What you will do ▸ Copy task. Retype the whole listing exactly, omitting any picture in it.

*** Dataset section ***

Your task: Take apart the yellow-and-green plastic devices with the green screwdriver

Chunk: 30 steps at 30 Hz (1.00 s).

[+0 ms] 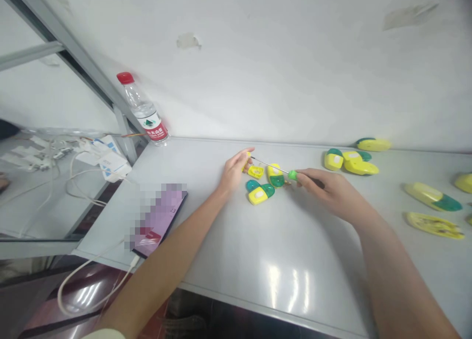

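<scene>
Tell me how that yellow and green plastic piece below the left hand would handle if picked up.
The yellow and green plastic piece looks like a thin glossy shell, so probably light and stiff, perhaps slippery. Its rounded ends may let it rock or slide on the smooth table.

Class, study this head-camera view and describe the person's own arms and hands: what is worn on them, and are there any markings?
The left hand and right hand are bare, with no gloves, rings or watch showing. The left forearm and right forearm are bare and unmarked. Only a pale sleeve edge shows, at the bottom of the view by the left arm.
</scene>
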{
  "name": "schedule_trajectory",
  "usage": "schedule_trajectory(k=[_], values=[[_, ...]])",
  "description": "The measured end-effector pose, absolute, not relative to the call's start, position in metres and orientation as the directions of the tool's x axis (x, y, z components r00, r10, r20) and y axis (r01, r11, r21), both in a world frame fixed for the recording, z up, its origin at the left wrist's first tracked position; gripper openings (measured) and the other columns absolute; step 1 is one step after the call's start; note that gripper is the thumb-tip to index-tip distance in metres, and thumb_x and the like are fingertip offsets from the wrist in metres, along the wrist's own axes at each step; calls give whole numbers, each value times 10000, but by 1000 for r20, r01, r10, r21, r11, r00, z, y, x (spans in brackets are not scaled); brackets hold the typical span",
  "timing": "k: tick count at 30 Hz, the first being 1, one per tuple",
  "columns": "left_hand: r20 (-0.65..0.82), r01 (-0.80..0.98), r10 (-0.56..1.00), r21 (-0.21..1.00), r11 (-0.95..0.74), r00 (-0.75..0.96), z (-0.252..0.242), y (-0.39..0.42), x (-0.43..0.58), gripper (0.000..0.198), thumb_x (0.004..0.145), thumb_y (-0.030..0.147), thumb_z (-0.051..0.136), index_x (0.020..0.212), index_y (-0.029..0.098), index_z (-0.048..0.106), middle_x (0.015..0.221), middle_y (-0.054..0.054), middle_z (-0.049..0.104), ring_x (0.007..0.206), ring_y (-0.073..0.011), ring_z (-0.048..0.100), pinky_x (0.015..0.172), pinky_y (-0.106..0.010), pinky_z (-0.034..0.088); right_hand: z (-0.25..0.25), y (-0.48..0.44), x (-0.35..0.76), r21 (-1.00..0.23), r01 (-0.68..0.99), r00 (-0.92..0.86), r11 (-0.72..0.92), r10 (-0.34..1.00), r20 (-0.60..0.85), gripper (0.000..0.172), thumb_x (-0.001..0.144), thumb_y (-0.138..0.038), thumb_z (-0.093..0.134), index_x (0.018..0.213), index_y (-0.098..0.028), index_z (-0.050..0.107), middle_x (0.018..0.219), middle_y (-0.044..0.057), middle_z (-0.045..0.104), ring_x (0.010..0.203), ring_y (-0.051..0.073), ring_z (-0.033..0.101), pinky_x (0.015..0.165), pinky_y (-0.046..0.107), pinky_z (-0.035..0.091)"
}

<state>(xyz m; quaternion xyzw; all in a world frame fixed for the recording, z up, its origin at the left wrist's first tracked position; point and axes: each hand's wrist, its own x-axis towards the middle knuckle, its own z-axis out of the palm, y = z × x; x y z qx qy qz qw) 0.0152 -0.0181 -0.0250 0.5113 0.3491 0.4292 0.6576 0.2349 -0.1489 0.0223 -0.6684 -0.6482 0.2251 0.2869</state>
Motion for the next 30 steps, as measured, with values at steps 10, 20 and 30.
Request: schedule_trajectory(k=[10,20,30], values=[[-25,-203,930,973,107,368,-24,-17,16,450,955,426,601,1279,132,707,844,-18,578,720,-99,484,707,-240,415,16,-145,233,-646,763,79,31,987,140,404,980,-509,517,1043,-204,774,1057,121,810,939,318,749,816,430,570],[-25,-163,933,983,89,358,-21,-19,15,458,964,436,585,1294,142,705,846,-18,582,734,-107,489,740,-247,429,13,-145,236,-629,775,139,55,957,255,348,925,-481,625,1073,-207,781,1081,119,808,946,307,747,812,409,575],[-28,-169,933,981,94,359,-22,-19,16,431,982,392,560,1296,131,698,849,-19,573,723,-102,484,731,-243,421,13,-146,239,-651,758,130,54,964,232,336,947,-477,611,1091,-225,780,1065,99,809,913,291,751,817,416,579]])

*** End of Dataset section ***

Answer for the task ▸
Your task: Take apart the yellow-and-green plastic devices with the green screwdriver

Chunk: 30 steps at 30 Hz (1.00 s).

[+0 ms] 

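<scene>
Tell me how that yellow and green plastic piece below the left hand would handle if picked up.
The yellow and green plastic piece looks like a thin glossy shell, so probably light and stiff, perhaps slippery. Its rounded ends may let it rock or slide on the smooth table.

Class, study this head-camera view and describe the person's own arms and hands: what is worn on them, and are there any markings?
The left hand and right hand are bare, with no gloves, rings or watch showing. The left forearm and right forearm are bare and unmarked. Only a pale sleeve edge shows, at the bottom of the view by the left arm.
</scene>
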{
  "name": "schedule_trajectory",
  "usage": "schedule_trajectory(k=[_], values=[[_, ...]])",
  "description": "The measured end-effector pose, absolute, not relative to the call's start, position in metres and orientation as the directions of the tool's x axis (x, y, z components r00, r10, r20) and y axis (r01, r11, r21), both in a world frame fixed for the recording, z up, its origin at the left wrist's first tracked position; gripper openings (measured) and the other columns absolute; step 1 is one step after the call's start; note that gripper is the thumb-tip to index-tip distance in metres, and thumb_x and the like are fingertip offsets from the wrist in metres, along the wrist's own axes at each step; calls give whole numbers, each value times 10000, but by 1000 for r20, r01, r10, r21, r11, r00, z, y, x (spans in brackets are not scaled); brackets hold the typical span",
  "timing": "k: tick count at 30 Hz, the first being 1, one per tuple",
  "columns": "left_hand: r20 (-0.65..0.82), r01 (-0.80..0.98), r10 (-0.56..1.00), r21 (-0.21..1.00), r11 (-0.95..0.74), r00 (-0.75..0.96), z (-0.252..0.242), y (-0.39..0.42), x (-0.43..0.58), gripper (0.000..0.198), thumb_x (0.004..0.145), thumb_y (-0.030..0.147), thumb_z (-0.051..0.136), index_x (0.020..0.212), index_y (-0.029..0.098), index_z (-0.048..0.106), middle_x (0.015..0.221), middle_y (-0.054..0.054), middle_z (-0.049..0.104), ring_x (0.007..0.206), ring_y (-0.073..0.011), ring_z (-0.048..0.100), pinky_x (0.015..0.172), pinky_y (-0.106..0.010), pinky_z (-0.034..0.088); right_hand: z (-0.25..0.25), y (-0.48..0.44), x (-0.35..0.76), r21 (-1.00..0.23), r01 (-0.68..0.99), r00 (-0.92..0.86), r11 (-0.72..0.92), r10 (-0.34..1.00), r20 (-0.60..0.85), gripper (0.000..0.172), thumb_x (-0.001..0.144), thumb_y (-0.138..0.038), thumb_z (-0.093..0.134), index_x (0.018..0.213), index_y (-0.098..0.028), index_z (-0.050..0.107), middle_x (0.018..0.219), middle_y (-0.044..0.057), middle_z (-0.045..0.104), ring_x (0.010..0.203), ring_y (-0.051..0.073), ring_z (-0.033..0.101), pinky_x (0.015..0.165), pinky_y (-0.046..0.107), pinky_z (-0.035..0.091)"
}

<state>(xyz m; quaternion xyzw; all in a world frame fixed for the recording, z up, its origin at the left wrist's first tracked position; point and axes: each hand's wrist, its own x-axis towards the middle knuckle, its own z-axis out of the palm, y = z × x; x y z qx qy qz qw) 0.0152 -0.0181 -0.0250 0.5113 0.3491 0.4292 0.6576 0.2349 -0.1489 0.0223 -0.6684 -0.6482 0.2251 0.2869</state>
Motion for the next 30 steps, as measured, with values at steps 10, 20 and 30.
Request: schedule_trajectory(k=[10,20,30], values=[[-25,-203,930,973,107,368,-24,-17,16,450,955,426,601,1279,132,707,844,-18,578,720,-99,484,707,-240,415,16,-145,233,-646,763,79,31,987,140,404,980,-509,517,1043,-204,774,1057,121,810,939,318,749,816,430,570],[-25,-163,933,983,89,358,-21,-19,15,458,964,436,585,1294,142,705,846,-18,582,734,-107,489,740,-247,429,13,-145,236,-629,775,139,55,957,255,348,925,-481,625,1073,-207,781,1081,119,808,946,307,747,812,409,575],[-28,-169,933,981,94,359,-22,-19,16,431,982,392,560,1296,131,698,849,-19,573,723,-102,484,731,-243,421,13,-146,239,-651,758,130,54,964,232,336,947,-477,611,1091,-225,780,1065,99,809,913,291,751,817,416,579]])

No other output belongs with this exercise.